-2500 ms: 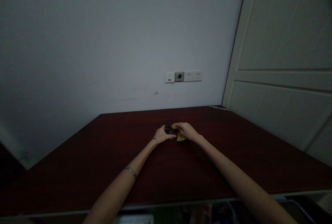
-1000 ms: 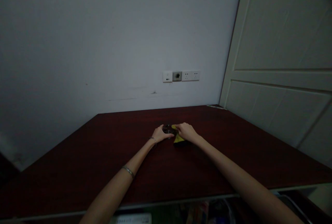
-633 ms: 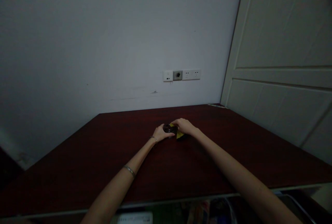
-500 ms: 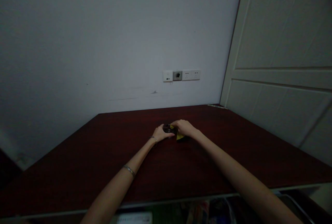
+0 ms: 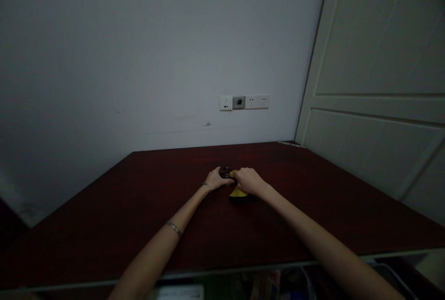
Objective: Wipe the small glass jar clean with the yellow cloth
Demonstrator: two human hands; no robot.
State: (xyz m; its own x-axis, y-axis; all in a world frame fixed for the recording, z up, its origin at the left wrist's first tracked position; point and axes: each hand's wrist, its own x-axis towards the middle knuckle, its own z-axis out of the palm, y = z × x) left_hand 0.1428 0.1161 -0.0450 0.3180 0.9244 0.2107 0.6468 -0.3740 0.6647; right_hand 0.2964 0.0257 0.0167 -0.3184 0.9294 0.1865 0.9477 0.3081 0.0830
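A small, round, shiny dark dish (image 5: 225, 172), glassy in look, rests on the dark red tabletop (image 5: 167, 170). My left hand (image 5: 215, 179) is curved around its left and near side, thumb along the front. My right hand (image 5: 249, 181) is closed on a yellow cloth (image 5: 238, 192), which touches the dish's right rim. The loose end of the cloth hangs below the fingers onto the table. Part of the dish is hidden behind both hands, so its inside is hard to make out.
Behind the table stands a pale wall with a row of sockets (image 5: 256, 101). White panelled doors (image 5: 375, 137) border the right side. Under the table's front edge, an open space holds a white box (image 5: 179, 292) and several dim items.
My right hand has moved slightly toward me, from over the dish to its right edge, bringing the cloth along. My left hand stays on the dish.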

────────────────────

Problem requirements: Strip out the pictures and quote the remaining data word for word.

Exercise solution:
-2500 ms: 
-1000 ms: 
-633 ms: 
-500 ms: 
+0 ms: 
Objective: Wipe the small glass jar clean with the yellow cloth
Demonstrator: two human hands; no robot.
State: (xyz m; its own x-axis, y-axis; all in a world frame fixed for the recording, z up, its origin at the left wrist's first tracked position; point and axes: each hand's wrist, its own x-axis towards the middle knuckle, its own z-axis out of the palm, y = z × x) left_hand 0.1428 0.1161 -0.0450 0.3180 0.9244 0.2107 0.6468 -0.3740 0.6647; right_hand 0.2964 0.0257 0.0167 -0.3184 0.9294 0.1865 0.9477 0.3081 0.0830
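A small, round, shiny dark dish (image 5: 225, 172), glassy in look, rests on the dark red tabletop (image 5: 167, 170). My left hand (image 5: 215, 179) is curved around its left and near side, thumb along the front. My right hand (image 5: 249, 181) is closed on a yellow cloth (image 5: 238, 192), which touches the dish's right rim. The loose end of the cloth hangs below the fingers onto the table. Part of the dish is hidden behind both hands, so its inside is hard to make out.
Behind the table stands a pale wall with a row of sockets (image 5: 256, 101). White panelled doors (image 5: 375, 137) border the right side. Under the table's front edge, an open space holds a white box (image 5: 179, 292) and several dim items.
My right hand has moved slightly toward me, from over the dish to its right edge, bringing the cloth along. My left hand stays on the dish.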

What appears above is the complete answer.